* _ACTIVITY_:
Whenever a line contains the string "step", copy it out of the entries.

* _SUPPLIED MATERIAL_:
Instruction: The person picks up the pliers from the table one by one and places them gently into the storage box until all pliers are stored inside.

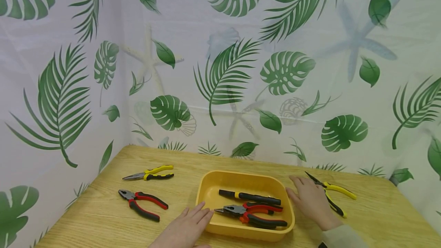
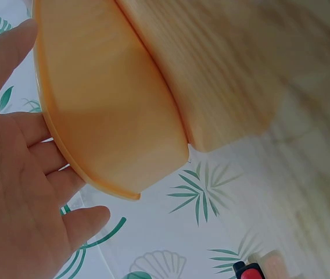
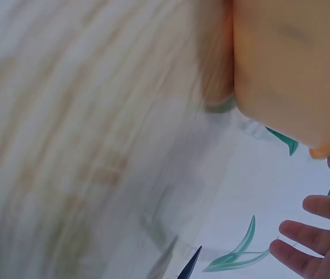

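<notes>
A yellow plastic tray (image 1: 237, 230) stands between my two hands. My left hand (image 1: 186, 227) touches its left rim with extended fingers; in the left wrist view the fingertips go behind the rim. At the right end, my right hand (image 1: 311, 200) has its fingers spread, with a fingertip at the rim in the right wrist view. Inside the tray lie red-and-black combination pliers (image 1: 253, 217), with another tool partly hidden beneath them. Behind them is a black stick-shaped tool (image 1: 258, 198) with a yellow band. Yellow-and-black long-nose pliers (image 1: 341, 190) lie beyond my right hand, partly covered by it.
On the wooden table (image 1: 186, 190), left of the tray, lie yellow-and-black long-nose pliers (image 1: 149, 175) and red-and-black combination pliers (image 1: 138, 198). A leaf-patterned cloth (image 1: 241, 87) hangs behind the table and along its left side.
</notes>
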`<state>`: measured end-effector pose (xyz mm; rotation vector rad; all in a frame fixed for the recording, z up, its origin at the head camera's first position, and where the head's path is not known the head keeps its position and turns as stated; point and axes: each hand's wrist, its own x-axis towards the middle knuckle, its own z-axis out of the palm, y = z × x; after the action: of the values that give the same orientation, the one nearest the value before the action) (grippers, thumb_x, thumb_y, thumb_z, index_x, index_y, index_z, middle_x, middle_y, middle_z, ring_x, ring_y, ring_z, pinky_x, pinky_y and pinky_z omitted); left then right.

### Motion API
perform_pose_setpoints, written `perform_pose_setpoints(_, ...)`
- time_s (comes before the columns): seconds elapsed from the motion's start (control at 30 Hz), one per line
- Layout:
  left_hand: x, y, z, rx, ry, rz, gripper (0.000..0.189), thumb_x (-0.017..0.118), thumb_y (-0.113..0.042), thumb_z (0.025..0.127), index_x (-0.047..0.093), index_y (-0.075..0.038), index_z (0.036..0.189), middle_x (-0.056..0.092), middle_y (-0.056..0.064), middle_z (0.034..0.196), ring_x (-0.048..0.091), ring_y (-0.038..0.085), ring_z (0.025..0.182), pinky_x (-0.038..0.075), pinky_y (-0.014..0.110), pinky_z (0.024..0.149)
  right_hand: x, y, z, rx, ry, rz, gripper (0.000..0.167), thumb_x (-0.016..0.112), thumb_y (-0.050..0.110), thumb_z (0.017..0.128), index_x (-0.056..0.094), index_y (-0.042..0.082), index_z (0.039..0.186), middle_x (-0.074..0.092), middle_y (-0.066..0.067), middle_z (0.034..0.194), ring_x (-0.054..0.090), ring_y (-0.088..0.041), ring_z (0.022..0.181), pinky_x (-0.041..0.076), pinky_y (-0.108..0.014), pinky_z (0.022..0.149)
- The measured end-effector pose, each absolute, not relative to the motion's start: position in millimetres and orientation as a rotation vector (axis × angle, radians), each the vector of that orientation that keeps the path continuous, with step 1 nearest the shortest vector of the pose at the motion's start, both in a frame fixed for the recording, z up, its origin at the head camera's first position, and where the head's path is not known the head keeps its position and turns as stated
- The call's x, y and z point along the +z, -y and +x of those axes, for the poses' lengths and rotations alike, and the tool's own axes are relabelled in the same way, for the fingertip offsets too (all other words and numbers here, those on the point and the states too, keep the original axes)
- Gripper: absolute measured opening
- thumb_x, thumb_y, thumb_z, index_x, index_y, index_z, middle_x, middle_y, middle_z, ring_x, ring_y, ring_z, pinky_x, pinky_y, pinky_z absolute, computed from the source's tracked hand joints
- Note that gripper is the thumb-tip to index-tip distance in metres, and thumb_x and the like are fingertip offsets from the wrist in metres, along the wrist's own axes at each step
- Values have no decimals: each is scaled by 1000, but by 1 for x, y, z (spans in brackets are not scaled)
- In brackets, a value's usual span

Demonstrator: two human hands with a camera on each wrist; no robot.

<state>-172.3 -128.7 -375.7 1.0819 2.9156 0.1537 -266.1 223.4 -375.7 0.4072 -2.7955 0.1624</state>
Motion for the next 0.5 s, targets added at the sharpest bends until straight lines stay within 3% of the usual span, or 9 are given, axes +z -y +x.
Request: perform_pose_setpoints(0.5,-374,129,-172,167,-2901,1084,75,36,-60,85,35,-6,136,38,8,135,23,24,129,32,47,93,-376,-234,-269,172,2816,354,47,51,31,89,49,-3,121,51,-24,113,46,-42,101,34,-60,76)
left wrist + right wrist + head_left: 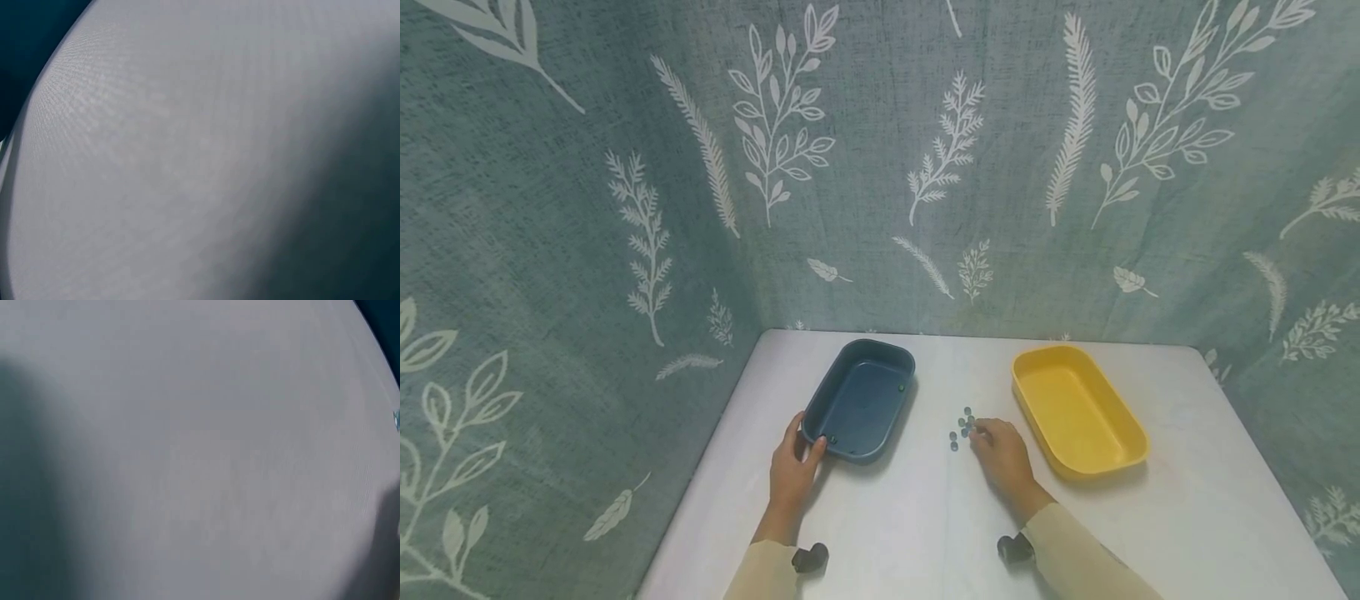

* _EXERCISE OUTPUT_:
- The measured end-effector pose, each absolute, not relative to the motion's start: position in millimetres and orientation as a rotation vector (axis × angle, radians), each the vector of that orientation that keeps the path continuous, with step 1 nearest the shortest vector of the pose at the motion's start, both in a frame fixed for the recording, z up, its origin at the head camera's first position, and where the head's path is not known the head keeps its position and turns as stated
- Note that gripper is the thumb-tip to index-tip distance in metres, and thumb_x and the like are fingertip offsets from the wrist in metres, along the wrist's own axes at each step

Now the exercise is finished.